Exercise details: For the records below, say how many lines contain the string "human". Give no other text.

___ Records for the task ___

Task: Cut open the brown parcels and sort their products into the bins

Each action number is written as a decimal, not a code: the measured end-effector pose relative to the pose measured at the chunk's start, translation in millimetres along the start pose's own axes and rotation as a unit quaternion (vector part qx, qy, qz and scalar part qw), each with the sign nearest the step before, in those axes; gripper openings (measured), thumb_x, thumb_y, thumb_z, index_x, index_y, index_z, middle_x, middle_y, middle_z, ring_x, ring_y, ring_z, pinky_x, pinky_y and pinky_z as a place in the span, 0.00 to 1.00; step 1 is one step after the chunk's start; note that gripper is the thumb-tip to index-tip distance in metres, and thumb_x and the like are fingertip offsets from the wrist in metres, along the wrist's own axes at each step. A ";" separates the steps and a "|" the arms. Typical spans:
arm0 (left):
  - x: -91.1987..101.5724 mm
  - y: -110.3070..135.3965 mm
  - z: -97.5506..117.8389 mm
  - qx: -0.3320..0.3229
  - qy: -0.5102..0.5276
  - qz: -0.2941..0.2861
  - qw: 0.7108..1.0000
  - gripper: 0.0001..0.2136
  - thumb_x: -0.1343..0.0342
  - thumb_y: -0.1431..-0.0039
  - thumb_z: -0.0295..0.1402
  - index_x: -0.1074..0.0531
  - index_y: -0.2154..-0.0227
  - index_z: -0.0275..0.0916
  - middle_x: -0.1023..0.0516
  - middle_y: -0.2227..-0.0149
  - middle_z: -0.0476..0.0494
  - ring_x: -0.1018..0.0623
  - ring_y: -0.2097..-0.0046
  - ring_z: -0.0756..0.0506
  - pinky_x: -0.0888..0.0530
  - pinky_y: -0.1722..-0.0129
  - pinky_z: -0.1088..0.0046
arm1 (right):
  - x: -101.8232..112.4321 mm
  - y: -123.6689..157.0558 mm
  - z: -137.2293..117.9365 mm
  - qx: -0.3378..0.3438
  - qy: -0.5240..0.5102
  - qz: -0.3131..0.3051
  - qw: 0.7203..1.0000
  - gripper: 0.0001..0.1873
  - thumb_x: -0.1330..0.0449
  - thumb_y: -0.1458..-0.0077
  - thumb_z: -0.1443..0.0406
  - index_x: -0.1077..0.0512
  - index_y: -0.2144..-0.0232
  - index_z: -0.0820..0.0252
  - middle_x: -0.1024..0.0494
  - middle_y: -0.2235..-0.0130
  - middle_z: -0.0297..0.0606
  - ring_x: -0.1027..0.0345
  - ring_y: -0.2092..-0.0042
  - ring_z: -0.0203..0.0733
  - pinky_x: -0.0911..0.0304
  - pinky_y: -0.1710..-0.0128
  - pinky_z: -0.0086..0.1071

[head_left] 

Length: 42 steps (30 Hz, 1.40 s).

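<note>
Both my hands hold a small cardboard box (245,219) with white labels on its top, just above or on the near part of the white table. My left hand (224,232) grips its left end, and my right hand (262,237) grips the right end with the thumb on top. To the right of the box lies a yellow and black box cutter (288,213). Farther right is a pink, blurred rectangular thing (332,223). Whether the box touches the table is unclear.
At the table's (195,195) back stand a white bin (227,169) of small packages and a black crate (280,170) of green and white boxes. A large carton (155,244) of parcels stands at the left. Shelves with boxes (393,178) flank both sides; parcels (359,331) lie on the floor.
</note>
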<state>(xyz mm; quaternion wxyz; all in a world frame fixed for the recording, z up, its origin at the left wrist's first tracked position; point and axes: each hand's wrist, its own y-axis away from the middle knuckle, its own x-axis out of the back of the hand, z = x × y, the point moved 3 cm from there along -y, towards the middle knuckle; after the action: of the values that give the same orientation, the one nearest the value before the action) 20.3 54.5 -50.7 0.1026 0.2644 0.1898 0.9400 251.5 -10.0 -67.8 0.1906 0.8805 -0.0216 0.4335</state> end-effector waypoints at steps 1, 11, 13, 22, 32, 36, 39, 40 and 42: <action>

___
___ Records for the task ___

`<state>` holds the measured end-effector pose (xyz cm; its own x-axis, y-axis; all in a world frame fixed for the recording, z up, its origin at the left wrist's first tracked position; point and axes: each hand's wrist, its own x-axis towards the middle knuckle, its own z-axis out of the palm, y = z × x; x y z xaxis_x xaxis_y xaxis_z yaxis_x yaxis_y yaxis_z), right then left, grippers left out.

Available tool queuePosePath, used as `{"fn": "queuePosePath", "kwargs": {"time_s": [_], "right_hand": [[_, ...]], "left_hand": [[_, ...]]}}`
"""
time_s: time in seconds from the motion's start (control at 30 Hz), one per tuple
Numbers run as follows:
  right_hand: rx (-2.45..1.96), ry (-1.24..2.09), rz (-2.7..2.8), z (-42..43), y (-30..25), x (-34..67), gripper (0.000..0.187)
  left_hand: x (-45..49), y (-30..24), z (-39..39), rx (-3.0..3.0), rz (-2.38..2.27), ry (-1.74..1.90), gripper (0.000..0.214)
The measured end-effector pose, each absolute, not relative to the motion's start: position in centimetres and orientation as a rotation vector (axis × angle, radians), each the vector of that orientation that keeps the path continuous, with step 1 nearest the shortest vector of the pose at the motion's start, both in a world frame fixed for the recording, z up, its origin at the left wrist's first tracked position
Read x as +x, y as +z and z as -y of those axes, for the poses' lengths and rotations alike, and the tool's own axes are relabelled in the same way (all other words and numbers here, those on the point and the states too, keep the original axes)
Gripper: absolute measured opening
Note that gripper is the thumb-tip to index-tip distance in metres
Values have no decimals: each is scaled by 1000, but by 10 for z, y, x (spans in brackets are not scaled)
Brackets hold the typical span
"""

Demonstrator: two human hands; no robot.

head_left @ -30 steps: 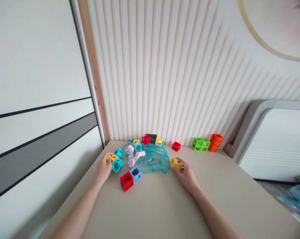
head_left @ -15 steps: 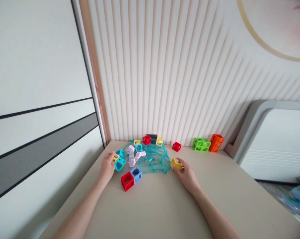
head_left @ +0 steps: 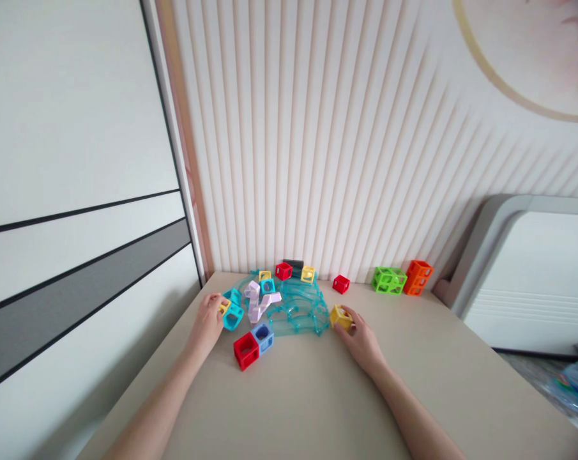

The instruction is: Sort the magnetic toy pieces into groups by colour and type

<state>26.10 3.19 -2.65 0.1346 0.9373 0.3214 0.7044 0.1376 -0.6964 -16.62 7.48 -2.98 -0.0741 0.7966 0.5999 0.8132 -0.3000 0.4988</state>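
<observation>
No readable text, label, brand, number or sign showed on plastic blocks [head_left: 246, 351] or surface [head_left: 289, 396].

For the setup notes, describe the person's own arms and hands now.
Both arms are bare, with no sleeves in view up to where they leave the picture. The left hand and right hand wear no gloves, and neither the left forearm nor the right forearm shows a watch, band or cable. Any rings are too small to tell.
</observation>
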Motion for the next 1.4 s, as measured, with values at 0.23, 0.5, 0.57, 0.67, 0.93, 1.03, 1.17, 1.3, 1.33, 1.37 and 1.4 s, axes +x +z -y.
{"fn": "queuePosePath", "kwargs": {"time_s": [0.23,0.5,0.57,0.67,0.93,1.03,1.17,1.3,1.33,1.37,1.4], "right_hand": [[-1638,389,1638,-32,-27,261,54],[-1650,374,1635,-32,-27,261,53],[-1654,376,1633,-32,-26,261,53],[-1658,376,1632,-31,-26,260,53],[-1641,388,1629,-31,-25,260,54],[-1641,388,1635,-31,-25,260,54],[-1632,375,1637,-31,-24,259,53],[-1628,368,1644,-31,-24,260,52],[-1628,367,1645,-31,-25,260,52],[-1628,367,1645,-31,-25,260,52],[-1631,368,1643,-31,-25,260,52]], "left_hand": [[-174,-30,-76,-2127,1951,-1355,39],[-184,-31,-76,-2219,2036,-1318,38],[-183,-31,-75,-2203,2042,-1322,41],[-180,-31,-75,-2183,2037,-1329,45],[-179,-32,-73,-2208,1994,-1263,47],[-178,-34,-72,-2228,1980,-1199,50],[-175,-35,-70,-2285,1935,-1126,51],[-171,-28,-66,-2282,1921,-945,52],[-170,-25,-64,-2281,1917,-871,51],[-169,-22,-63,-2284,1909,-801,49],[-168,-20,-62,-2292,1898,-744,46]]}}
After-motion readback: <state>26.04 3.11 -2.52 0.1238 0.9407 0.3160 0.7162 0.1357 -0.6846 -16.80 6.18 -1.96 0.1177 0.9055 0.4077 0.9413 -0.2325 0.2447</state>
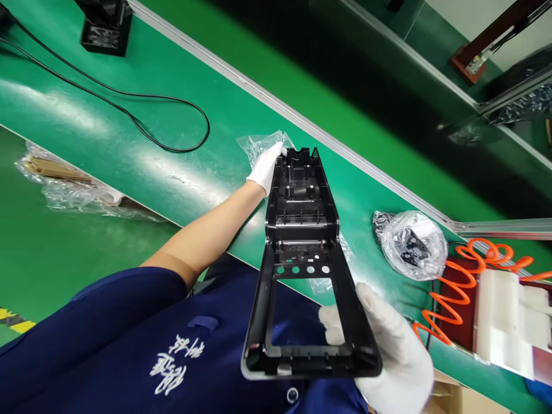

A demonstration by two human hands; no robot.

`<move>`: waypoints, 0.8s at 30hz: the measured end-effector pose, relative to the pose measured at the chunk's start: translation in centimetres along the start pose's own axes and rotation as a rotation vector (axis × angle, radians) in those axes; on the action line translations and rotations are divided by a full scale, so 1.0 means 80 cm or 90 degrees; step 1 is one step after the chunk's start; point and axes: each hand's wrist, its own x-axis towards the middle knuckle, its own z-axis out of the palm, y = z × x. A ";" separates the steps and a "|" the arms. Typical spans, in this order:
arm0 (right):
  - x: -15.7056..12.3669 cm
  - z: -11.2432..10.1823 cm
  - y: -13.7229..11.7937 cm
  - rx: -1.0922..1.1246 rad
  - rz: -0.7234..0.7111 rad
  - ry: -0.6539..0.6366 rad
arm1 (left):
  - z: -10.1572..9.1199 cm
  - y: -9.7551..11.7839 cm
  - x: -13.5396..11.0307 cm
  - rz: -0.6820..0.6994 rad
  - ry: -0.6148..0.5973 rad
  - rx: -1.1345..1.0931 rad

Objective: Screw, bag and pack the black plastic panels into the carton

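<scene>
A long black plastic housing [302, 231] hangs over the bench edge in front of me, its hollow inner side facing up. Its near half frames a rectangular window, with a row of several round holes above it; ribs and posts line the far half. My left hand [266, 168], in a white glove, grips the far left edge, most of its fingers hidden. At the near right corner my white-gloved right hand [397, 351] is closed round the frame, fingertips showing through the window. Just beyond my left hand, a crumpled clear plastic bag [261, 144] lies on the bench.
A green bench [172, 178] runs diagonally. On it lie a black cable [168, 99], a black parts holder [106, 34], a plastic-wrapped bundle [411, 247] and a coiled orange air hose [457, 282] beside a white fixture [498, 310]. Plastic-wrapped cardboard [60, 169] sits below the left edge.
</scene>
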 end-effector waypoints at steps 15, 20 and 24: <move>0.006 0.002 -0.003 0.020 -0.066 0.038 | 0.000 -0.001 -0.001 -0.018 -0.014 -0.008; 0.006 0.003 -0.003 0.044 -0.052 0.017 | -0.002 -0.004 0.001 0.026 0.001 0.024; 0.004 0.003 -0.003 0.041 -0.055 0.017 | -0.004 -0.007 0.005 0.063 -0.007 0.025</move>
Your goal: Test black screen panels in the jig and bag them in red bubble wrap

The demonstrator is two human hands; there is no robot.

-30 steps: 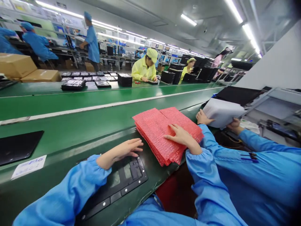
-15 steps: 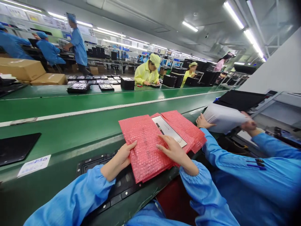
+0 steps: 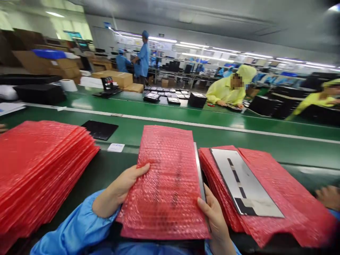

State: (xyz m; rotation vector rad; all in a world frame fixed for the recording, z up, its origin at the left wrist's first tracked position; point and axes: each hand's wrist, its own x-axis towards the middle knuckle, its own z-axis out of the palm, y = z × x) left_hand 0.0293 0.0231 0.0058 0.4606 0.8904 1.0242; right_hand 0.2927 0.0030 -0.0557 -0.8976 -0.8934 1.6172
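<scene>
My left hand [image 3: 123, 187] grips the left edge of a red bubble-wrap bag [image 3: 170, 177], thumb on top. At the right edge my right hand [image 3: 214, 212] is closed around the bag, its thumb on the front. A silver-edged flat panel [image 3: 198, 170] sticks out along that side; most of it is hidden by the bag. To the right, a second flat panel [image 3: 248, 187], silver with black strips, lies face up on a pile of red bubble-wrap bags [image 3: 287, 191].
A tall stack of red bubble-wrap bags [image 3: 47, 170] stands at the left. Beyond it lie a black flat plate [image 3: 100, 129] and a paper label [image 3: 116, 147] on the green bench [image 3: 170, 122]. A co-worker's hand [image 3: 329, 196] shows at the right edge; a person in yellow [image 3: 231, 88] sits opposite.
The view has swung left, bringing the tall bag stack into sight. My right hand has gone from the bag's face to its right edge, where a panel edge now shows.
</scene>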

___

Reply to the task: 3